#### Activity:
In the material below, count the lines with the word "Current" and state that number only.
══ Supplied material
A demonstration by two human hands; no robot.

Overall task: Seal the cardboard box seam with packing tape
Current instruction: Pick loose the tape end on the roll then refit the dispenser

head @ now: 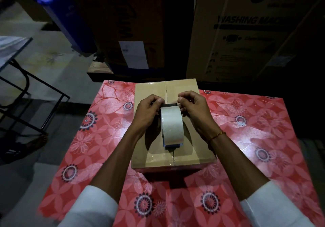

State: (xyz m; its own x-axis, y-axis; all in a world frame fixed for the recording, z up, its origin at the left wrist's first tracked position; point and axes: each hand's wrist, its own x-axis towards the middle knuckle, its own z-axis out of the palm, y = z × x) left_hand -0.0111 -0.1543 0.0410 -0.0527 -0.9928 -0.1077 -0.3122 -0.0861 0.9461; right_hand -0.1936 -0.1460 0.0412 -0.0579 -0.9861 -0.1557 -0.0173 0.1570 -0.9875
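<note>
The box (pixel 173 121) sits on the desk (pixel 246 139), with its seam (pixel 165 89) running straight away from you along the centre of the top. The tape roll (pixel 171 126) stands on edge over that seam, directly between your hands, with its width lying across the seam.

Your left hand (pixel 146 111) has its grip closed on the left side of the roll; your right hand (pixel 192 109) pinches the upper right edge, apparently at the free end, though the end itself is too small to confirm. Both hands are equally near.

The seam appears bare ahead of the roll; glossy tape appears to cover it at the near edge. Likely next move: pull along the seam's long axis toward the far edge. Room is open on both sides; large cartons (pixel 246 33) stand just behind the desk.
</note>
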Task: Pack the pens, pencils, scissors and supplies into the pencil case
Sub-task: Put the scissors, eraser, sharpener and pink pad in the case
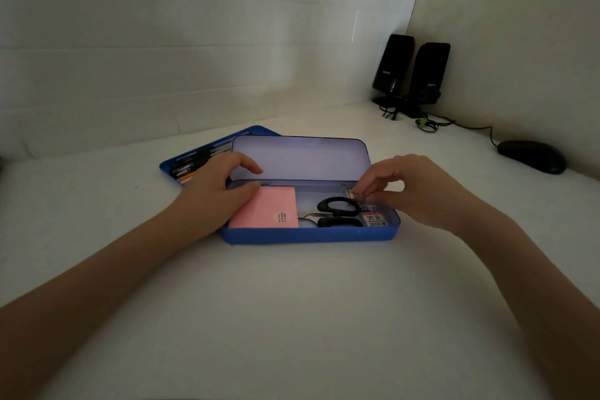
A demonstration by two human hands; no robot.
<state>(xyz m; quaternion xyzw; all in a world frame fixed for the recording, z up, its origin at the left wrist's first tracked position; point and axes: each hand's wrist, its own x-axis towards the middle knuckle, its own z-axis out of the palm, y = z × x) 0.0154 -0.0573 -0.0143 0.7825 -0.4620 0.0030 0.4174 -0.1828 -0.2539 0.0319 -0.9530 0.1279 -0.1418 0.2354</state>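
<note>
On the white desk (292, 302), a blue tray of pens and pencils (194, 162) sits behind the left hand (214, 195), its fingers resting loosely on a pink sticky-note pad (266, 209) — light and flexible. Black-handled scissors (337, 213) lie in the open blue tin pencil case (308, 234) — stiff, best lifted by the handles. The right hand (406, 191) pinches something small, too blurred to identify.

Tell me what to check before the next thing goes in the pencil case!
1. Lid open: ok.
2. Scissors lying flat inside the pencil case: ok.
3. Pink notepad flat at the case's left end, left hand resting on it: ok.
4. Right hand has a firm grip on the small item it pinches: cannot tell.
5. Pens and pencils packed: not ok, they lie in the blue tray behind.
</note>
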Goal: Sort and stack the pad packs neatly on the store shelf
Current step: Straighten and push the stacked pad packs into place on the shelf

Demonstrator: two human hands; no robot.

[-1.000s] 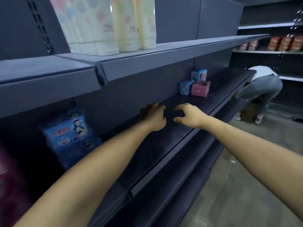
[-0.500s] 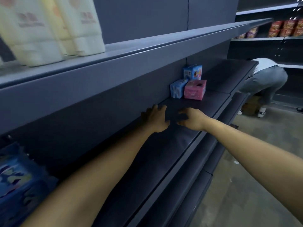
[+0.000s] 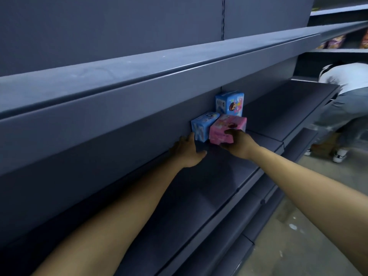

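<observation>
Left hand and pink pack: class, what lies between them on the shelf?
In the head view, the lying blue pack sits between the left hand and the pink pack.

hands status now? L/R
Left hand: open, fingertips touching the near blue pack.
Right hand: gripping the pink pack.

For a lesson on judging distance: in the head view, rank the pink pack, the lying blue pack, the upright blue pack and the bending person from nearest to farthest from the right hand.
1. Pink pack, gripped by the right hand.
2. Lying blue pack, just left of the pink one.
3. Upright blue pack, behind, against the back panel.
4. Bending person, far right in the aisle.
</observation>
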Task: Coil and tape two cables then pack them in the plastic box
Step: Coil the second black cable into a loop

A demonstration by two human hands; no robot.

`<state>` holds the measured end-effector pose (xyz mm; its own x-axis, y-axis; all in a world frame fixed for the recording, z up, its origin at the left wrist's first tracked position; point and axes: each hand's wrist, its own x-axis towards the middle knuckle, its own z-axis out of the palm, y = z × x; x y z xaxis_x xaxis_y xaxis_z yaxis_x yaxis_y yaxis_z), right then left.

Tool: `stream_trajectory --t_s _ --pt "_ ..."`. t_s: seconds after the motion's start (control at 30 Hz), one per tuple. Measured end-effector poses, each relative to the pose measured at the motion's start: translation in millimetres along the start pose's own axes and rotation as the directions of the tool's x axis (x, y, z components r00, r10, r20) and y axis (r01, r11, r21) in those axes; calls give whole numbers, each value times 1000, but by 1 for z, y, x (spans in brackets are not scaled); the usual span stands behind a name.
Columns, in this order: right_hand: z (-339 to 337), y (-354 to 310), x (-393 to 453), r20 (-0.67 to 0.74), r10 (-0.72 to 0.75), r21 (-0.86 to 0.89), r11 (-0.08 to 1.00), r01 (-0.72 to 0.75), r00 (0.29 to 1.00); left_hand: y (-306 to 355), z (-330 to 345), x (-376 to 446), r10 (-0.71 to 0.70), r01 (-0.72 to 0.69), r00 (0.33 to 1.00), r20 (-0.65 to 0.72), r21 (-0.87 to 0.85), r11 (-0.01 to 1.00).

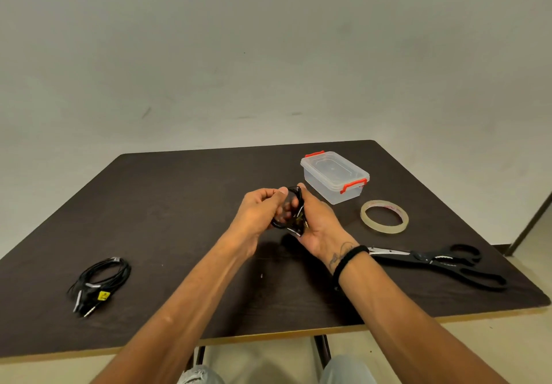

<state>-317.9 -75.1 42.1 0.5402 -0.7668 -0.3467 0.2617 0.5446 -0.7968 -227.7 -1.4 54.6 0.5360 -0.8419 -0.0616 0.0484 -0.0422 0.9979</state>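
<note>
Now held above the middle of the table (pixel 185 204): a small black cable coil (pixel 294 213), caught between both hands and standing roughly on edge, its loop facing the camera. Left hand (pixel 258 213) curled round the coil's left side, thumb and fingers pinching the top of the loop. Right hand (pixel 316 222) cupped round the right side, fingertip on the upper rim, palm behind the bundle; a closed grip on the coil on both sides. Metal plug ends poking out low on the right, against the right palm. No tape visible on this coil, though too small to be sure.

Tape roll (pixel 384 216) flat on the table just right of the right hand, so nearer that hand; probably the next reach, left hand keeping the loops pinched. Scissors (pixel 439 261) lying closed beyond the right wrist, blades pointing towards it. Plastic box (pixel 334 176), clear with red clips, lid on, just behind the hands and to the right. Second cable (pixel 100 282) well apart at the left, loosely coiled, with silvery bands and a yellow tag, plugs trailing towards the near edge.
</note>
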Motion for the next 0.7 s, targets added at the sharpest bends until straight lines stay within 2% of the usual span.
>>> stream_trajectory --t_s 0.23,0.33,0.43,0.53,0.7 --pt "-5 9 -17 174 98 48 993 -107 980 23 -7 6 117 -103 992 -46 233 967" --pt "-7 13 -24 228 107 84 988 -129 968 31 -10 10 127 -115 991 -31 256 960" --pt "-6 16 -30 238 90 194 971 -138 967 38 -12 14 77 -77 997 10 160 984" --pt "-1 21 -36 194 25 244 967 -73 981 45 -9 14 25 -25 999 28 -1 1000" --pt "7 28 -46 175 3 374 925 -69 985 52 -3 10 -23 23 1000 -5 -90 996"
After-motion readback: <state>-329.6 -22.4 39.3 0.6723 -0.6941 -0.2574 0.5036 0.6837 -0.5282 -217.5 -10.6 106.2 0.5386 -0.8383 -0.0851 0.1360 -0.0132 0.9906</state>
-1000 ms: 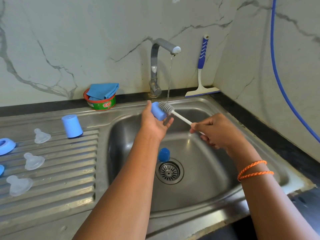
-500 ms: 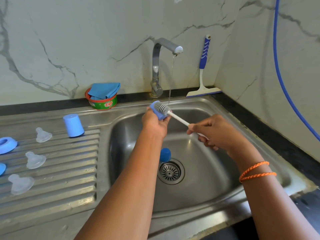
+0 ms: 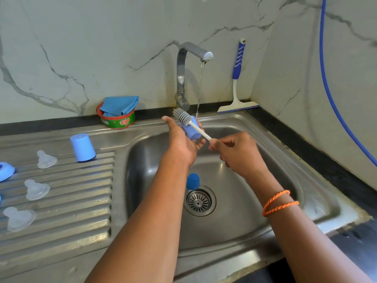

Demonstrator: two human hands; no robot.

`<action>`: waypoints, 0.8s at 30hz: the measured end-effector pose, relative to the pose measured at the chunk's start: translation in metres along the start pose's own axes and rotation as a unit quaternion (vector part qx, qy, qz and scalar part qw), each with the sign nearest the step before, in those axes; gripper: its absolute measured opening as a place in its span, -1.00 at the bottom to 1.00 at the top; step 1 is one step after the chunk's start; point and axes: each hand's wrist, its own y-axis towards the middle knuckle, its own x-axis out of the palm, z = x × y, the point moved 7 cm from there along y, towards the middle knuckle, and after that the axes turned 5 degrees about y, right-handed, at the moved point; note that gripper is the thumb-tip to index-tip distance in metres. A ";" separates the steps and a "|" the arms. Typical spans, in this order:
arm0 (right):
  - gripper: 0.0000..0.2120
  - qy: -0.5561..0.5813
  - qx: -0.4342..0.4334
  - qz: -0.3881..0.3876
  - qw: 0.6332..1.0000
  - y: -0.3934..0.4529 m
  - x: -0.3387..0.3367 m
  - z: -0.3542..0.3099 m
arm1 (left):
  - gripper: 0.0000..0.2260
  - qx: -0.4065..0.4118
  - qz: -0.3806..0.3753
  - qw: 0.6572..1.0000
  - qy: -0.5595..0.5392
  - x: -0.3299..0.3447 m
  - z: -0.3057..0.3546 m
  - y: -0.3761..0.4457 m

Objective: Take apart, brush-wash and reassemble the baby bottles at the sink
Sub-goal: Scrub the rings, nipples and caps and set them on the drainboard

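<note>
My left hand [image 3: 180,139] grips a small blue bottle cap [image 3: 192,132] above the sink basin [image 3: 234,201]. My right hand [image 3: 236,153] pinches the white handle of a bottle brush [image 3: 183,117], whose grey bristle head lies across the top of the cap. A thin stream runs from the tap [image 3: 188,58] just right of the cap. Another blue cap [image 3: 192,181] lies in the basin beside the drain [image 3: 199,201]. On the drainboard [image 3: 61,201] stand an upturned blue cap [image 3: 82,147], three clear teats [image 3: 46,159] [image 3: 36,189] [image 3: 18,219] and a blue collar ring [image 3: 5,170].
A green dish-soap tub [image 3: 118,119] with a blue cloth [image 3: 120,105] on it sits behind the sink at the left. A blue-handled squeegee [image 3: 237,78] leans in the back right corner. A blue hose [image 3: 334,94] hangs along the right wall.
The brush has swung up over the cap, its bristle head now pointing up and left past it. My right hand has come closer to my left.
</note>
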 end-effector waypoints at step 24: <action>-0.72 0.064 0.054 -0.048 0.995 0.002 -0.007 0.008 | -0.37 0.046 0.010 0.993 -0.105 0.004 0.007 -0.005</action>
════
#### Exercise output:
2